I have never doubted that, so long as I lived there.
We are inside the house at night, and Borny is talking to the ship on the radio, because he misses talking the old language, and anyway he is supposed to tell them stuff. Mother is making a basket and swearing at the split reeds. I am singing a song to drown out Borny so nobody in the auntring hears him talking funny, and anyway I like singing. I learned this song this afternoon in Hyuru’s house. I play every day with Hyuru. “Be aware, listen, listen, be aware,” I sing. When Mother stops swearing she listens, and then she turns on the recorder. There is a little fire still left from cooking dinner, which was lovely pigi root, I never get tired of pigi. It is dark and warm and smells of pigi and of burning duhur, which is a strong, sacred smell to drive out magic and bad feelings, and as I sing “Listen, be aware,” I get sleepier and sleepier and lean against Mother, who is dark and warm and smell
s like Mother, strong and sacred, full of good feelings.

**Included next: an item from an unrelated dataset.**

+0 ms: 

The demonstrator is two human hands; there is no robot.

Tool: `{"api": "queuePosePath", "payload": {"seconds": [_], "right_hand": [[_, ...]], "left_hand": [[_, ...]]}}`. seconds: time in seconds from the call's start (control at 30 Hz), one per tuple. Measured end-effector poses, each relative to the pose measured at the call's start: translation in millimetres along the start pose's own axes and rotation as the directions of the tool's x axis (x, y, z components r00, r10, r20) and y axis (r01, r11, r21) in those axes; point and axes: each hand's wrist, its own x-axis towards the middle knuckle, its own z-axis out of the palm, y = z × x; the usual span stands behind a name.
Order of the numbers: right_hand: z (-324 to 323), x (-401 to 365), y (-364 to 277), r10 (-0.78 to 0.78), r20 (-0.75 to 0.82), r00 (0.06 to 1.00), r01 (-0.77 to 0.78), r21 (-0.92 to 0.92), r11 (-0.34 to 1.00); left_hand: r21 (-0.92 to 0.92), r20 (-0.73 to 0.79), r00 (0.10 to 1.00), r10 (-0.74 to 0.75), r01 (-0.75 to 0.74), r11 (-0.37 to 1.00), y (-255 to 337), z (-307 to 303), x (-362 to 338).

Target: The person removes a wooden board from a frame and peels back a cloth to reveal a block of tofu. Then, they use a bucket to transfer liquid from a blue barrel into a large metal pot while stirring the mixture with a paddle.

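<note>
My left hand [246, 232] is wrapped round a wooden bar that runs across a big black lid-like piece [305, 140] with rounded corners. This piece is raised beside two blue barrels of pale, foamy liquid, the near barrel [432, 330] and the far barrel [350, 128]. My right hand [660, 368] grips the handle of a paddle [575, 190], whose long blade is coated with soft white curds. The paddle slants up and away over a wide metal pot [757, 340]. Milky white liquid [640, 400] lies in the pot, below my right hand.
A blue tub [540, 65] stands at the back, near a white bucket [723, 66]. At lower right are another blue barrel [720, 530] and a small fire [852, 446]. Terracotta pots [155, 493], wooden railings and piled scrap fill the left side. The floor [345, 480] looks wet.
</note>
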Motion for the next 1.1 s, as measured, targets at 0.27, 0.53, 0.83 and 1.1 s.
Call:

Our daily life in the auntring was repetitive. On the ship, later, I learned that people who live in artificially complicated situations call such a life “simple.” I never knew anybody, anywhere I have been, who found life simple. I think a life or a time looks simple when you leave out the details, the way a planet looks smooth, from orbit.
Certainly our life in the auntring was easy, in the sense that our needs came easily to hand. There was plenty of food to be gathered or grown and prepared and cooked, plenty of temas to pick and rett and spin and weave for clothes and bedding, plenty of reeds to make baskets and thatch with; we children had other children to play with, mothers to look after us, and a great deal to learn. None of this is simple, though it’s all easy enough, when you know how to do it, when you are aware of the details.
It was not easy for my mother. It was hard for her, and complicated. She had to pretend she knew the details while she was learning them, and had to think how to report and explain this way of living to people in another place who didn’t understand it. For Borny it was easy until it got hard because he was a boy. For me it was all easy. I learned the work and played with the children and listened to the mothers sing.
The First Observer had been quite right: there was no way for a grown woman to learn how to make her soul. Mother couldn’t go listen to another mother sing, it would have been too strange. The aunts all knew she hadn’t been brought up well, and some of them taught her a good deal without her realising it. They had decided her mother must have been irresponsible and had gone on scouting instead of settling in an auntring, so that her daughter didn’t get educated properly. That’s why even the most aloof of the aunts always let me listen with their children, so that I could become an educated person. But of course they couldn’t ask another adult into their houses. Borny and I had to tell her all the songs and stories we learned, and then she would tell them to the radio, or we told them to the radio while she listened to us. But she never got it right, not really. How could she, trying to learn it after she’d grown up, and after she’d always lived with magicians?